In my electorate of Moreton, the community groups that provide support and housing to vulnerable people have a clear message to these politicians who are using the housing crisis to draw attention to themselves. Their message is very simple: pass the bill. You know what else they dislike? The posturing about rent freezes. That's because they know that rent freezes have not worked overseas and they won't work here.
The Housing Australia Future Fund is just one of the Albanese government's election commitments and it's not the only thing that we're doing. But, if you were listening to the Greens political party, you would think it is the only thing. It's not. But it is essential in creating an ongoing, secure source of funding for social and affordable rental homes.
Safe and affordable housing is central to the security and dignity of all Australians. A decade of little action by the former coalition government has left us with significant challenges right across the country.

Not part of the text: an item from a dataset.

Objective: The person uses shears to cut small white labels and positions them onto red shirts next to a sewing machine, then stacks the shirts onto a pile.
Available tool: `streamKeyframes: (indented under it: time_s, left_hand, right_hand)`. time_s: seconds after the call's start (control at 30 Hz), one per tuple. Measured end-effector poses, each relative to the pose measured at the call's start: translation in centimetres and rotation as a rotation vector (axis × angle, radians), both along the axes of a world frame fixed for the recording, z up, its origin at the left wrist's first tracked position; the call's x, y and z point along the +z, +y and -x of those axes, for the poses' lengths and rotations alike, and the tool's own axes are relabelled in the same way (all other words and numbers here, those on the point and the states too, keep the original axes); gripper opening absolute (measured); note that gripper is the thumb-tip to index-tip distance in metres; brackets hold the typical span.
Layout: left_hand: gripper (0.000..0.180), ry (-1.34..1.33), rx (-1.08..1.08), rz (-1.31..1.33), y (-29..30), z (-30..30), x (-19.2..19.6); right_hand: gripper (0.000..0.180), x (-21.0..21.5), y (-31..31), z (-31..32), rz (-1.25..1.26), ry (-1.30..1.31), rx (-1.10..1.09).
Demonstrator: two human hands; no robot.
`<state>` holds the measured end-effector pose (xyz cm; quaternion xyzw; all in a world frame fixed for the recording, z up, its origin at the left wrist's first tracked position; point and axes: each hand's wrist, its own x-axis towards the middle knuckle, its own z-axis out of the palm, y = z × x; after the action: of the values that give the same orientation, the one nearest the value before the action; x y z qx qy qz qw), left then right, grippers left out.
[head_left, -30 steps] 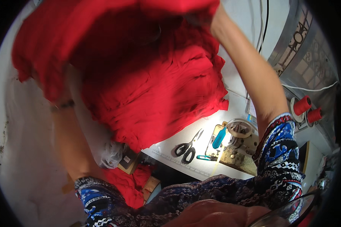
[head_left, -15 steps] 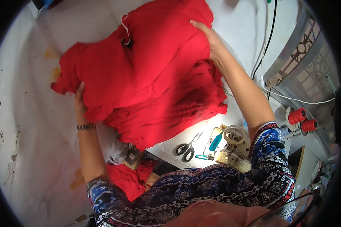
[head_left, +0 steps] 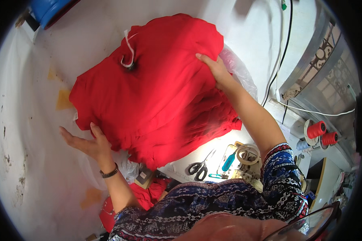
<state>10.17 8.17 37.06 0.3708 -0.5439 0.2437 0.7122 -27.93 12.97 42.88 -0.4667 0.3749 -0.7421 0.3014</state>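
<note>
A thick stack of red fabric pieces (head_left: 157, 92) spreads in front of me, its layered edges showing along the near side. My right hand (head_left: 216, 71) grips the stack's right edge, thumb on top and the other fingers hidden at the side or beneath. At the lower left corner, my left hand (head_left: 93, 145) is open with fingers apart, its thumb close to the fabric; whether it touches cannot be made out. A white strip (head_left: 129, 50) bound with something dark lies across the top of the stack.
Black-handled scissors (head_left: 198, 168), a teal tool (head_left: 228, 161) and a tape roll (head_left: 248, 154) lie on the lit table near me. Red thread spools (head_left: 317, 129) stand at the right. Clear plastic (head_left: 239, 70) shows behind the stack. More red cloth (head_left: 151, 193) lies low at left.
The stack has come down toward me and lies flatter. My left hand has let go of its left side and opened. My right hand has moved slightly nearer, still gripping.
</note>
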Motion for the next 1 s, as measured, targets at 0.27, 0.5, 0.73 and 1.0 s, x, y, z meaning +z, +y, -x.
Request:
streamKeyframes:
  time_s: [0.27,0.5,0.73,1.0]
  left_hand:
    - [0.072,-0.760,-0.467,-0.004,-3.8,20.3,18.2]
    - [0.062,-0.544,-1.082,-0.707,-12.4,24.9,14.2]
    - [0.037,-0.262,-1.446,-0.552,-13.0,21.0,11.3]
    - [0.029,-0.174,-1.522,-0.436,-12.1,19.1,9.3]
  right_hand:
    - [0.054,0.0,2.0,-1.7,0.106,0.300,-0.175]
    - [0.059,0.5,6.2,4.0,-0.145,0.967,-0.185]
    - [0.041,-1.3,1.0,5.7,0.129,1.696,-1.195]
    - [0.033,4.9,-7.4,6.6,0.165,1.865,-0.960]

That's why our budget delivered new action to help Australia renters, expand opportunities for homeownership and bolstered frontline homelessness services. At every opportunity, the Albanese government has built on our housing reform, because we know that our nation's challenges are quite significant. The budget builds on the work that our Labor government is delivering so that Australians can have a safe and affordable place to call home.

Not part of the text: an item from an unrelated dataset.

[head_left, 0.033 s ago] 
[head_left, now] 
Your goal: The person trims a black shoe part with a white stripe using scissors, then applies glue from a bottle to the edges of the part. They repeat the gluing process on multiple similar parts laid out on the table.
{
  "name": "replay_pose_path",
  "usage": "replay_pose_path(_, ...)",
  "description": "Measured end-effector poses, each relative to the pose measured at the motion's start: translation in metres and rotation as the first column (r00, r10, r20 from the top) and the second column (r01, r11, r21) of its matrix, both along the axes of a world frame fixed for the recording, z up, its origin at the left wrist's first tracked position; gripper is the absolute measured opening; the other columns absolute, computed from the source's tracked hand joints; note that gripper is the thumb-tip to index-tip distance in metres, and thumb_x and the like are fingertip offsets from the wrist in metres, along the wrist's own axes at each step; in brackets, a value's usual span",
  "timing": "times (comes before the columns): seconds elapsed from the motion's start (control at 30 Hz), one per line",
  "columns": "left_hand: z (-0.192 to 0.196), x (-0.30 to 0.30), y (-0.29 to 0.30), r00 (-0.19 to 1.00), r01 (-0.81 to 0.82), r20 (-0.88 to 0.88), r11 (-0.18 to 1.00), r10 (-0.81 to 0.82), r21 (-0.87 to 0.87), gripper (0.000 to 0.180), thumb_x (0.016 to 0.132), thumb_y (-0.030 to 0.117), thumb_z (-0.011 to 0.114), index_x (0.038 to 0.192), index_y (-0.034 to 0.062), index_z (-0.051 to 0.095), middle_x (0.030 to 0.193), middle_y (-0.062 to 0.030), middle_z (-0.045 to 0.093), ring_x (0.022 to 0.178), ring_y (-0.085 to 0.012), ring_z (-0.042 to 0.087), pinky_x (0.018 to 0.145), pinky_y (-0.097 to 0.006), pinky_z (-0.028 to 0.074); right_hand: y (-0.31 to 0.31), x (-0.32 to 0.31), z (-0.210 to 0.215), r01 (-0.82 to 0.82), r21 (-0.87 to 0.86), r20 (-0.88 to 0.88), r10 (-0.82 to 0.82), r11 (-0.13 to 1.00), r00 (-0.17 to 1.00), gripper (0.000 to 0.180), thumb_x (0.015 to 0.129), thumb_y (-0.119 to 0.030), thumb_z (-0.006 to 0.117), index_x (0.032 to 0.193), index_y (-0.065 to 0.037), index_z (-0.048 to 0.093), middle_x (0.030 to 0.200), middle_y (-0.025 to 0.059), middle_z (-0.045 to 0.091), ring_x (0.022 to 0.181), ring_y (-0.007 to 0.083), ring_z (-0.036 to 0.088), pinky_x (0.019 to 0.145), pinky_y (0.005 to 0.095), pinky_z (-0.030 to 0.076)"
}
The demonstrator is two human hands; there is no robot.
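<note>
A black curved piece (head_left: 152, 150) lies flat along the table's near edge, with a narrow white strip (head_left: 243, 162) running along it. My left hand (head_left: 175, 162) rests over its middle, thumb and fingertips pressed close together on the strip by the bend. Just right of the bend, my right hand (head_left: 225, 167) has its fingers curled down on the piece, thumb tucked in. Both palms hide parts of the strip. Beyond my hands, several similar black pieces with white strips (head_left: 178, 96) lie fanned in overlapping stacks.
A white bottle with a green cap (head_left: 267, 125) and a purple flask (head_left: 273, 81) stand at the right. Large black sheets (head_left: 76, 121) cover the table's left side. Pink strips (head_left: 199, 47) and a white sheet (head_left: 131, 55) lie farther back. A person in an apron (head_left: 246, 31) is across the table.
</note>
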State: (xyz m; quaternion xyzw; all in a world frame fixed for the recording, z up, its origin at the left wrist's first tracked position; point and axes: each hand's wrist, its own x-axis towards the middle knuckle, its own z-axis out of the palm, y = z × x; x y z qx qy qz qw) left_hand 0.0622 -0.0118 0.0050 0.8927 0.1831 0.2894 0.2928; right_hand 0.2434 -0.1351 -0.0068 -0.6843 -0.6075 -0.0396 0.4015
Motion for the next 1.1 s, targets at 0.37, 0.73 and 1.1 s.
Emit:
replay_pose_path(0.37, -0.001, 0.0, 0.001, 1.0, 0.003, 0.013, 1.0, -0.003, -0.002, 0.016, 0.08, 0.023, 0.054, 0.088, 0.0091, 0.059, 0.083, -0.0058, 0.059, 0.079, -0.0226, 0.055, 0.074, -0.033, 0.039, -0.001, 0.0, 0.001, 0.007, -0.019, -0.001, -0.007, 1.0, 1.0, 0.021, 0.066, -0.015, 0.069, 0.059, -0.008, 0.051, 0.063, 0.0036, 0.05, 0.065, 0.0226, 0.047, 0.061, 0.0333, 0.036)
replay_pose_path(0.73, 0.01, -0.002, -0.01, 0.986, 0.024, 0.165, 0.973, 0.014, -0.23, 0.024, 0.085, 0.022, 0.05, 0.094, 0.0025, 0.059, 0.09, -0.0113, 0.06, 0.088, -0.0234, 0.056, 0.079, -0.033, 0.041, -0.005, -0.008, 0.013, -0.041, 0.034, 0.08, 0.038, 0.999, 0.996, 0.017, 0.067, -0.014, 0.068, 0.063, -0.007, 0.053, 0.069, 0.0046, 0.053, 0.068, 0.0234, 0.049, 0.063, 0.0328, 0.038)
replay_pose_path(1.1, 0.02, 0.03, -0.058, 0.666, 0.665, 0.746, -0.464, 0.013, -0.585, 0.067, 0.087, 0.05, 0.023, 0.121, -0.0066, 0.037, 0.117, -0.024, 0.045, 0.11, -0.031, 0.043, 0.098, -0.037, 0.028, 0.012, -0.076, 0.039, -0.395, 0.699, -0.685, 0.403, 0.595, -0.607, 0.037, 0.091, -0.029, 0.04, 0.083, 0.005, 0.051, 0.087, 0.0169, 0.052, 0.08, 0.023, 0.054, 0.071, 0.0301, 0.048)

I had a roundtable in my electorate with Minister Collins and a lot of the housing providers in my patch. I should declare that I used to be on the board of the Kyabra community organisation. It provides emergency shelter and also longer term accommodation. One of the workers from Kyabra that I knew from my time on the board said that never in her 35 years of working with vulnerable people has she seen housing in the crisis it is right now. So it's a simple message to the people who fly down here to vote 'no' to housing: get out of the way, vote 'yes', let these 30,000 homes go out and let the Housing Australia Future Fund come into being and start providing more housing.